Las fórmulas para bebés en México también ocasionan obesidad; estudio

Entre la mucha disponibilidad de comida chatarra en México, y la poca accesibilidad de comida sana, la obesidad se ha disparado, sobre todo en los últimos 30 años. Un análisis en este contexto de los productos que circulan y las facilidades que el Estado les pone es muy necesario para exigir una oferta más sana de alimentos.

La organización el Poder del Consumidor, siguiendo con la anterior tarea, recién analizó el etiquetado de 20 productos más comercializados para bebés en los que se encontraron concentraciones de azúcar del 14 al 100%, con un promedio de 52% (una cantidad increíblemente alta para un bebé). Asimismo se halló que la totalidad de estas fórmulas lácteas contienen el doble de sodio establecido en la norma oficial (tan sólo un frasco de los productos analizados cubre el 35% del requerimiento total para un lactante). Un alto consumo de sodio, además, ha sido asociado por numerosos estudios a la hipertensión en edades tempranas. Paradójicamente, la NOM043 de orientación alimentaria recomienda no añadir azúcar y sodio a los alimentos proporcionados a los lactantes.

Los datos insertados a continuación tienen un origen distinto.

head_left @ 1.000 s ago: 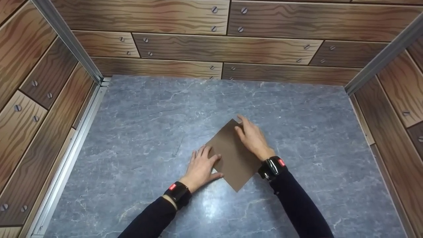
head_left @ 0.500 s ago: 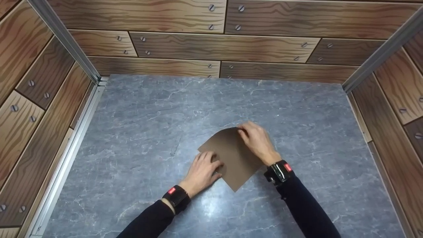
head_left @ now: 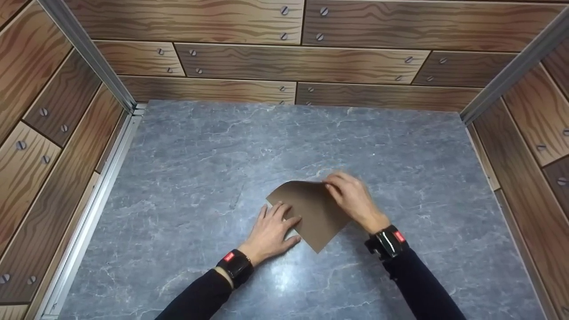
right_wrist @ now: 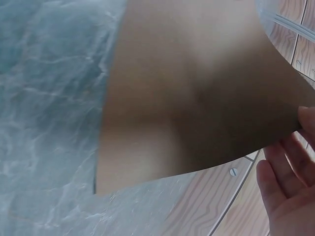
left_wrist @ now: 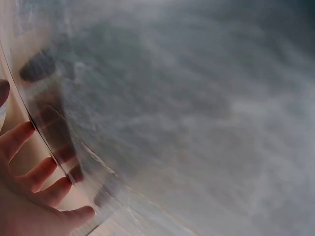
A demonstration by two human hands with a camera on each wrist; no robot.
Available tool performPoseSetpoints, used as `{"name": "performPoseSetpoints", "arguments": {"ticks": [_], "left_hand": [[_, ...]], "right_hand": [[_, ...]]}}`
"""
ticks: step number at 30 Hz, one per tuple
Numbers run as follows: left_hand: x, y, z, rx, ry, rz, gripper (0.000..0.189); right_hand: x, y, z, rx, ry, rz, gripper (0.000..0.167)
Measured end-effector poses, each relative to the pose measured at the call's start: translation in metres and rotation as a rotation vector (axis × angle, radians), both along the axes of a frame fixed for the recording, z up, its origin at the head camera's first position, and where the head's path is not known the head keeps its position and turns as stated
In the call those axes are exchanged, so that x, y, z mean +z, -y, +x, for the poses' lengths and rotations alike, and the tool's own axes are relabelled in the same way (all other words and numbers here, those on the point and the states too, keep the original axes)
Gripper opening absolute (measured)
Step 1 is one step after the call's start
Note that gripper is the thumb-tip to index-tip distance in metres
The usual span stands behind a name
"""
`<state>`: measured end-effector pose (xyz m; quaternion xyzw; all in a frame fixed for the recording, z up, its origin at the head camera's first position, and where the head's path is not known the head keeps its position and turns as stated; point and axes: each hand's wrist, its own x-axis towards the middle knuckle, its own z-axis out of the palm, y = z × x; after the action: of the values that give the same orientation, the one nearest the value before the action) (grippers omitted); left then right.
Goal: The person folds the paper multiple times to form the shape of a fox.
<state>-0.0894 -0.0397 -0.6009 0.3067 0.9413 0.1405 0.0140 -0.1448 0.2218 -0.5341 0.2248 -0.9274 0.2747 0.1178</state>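
A brown sheet of paper (head_left: 313, 222) lies in the middle of the grey marbled surface, its far part lifted and bowed. My right hand (head_left: 355, 199) pinches the far right corner between thumb and fingers, holding it off the surface. In the right wrist view the sheet (right_wrist: 162, 108) curves up toward that right hand (right_wrist: 290, 191). My left hand (head_left: 270, 231) rests with spread fingers at the sheet's left edge, index finger and thumb nearest the paper. The left wrist view has the left hand's (left_wrist: 29, 191) fingertips touching the shiny surface.
The marbled tabletop (head_left: 200, 155) spreads around both hands. Wood-patterned panels (head_left: 240, 62) stand behind it and on both sides, with metal rails (head_left: 91, 58) at the corners. A bright light reflection shows near the front of the tabletop.
The right hand has taken hold of the sheet's far corner, lifted it and drawn it nearer, bending the paper. The left hand briefly bunched its fingers, then spread them again.
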Motion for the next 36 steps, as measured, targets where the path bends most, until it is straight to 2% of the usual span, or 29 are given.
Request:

Sobre los alimentos para niños pequeños, también se encontró, por ejemplo, que los cereales están hechos de harinas refinada” y ninguno cumple con el mínimo de fibra acorde a la norma oficial.

Cada vez menos mujeres dan pecho a sus bebés

Según datos de la Encuesta Nacional de Salud y Nutrición 2012 (Ensanut) retomados por El Poder del Consumidor, el porcentaje de las mujeres que no amamantan a sus bebés es de 85.6%; sólo un 14.4% amamantan a sus hijos de manera exclusiva los primeros seis meses de vida.

Uno de los grandes peligros de dar a los bebés fórmulas de altos contenidos de azúcar, es que, desde esta edad (e incluso desde la gestación) los bebés desarrollan un gusto por los sabores azucarados y salados únicamente. Está comprobado que en estos primeros meses y años de vida se te determina mucho de sus predisposiciones alimenticias; así, comenzar su vida con una alimentación tan alta en azúcar los determinará para buscar este sabor.

Es muy preocupante que desde edades muy tempranas los niños consuman productos industrializados que contienen grandes cantidades de azúcar añadida, lo que va a provocar que desarrollen un gusto por los alimentos dulces y se ha asociado el consumo de azúcares a padecimientos como diabetes, resistencia a la insulina, obesidad y síndrome metabólico” advierte Fiorella Espinosa, especialista en Nutrición y maestra en Salud Pública, y quien coordina investigaciones en Salud Alimentaria en El Poder del Consumidor.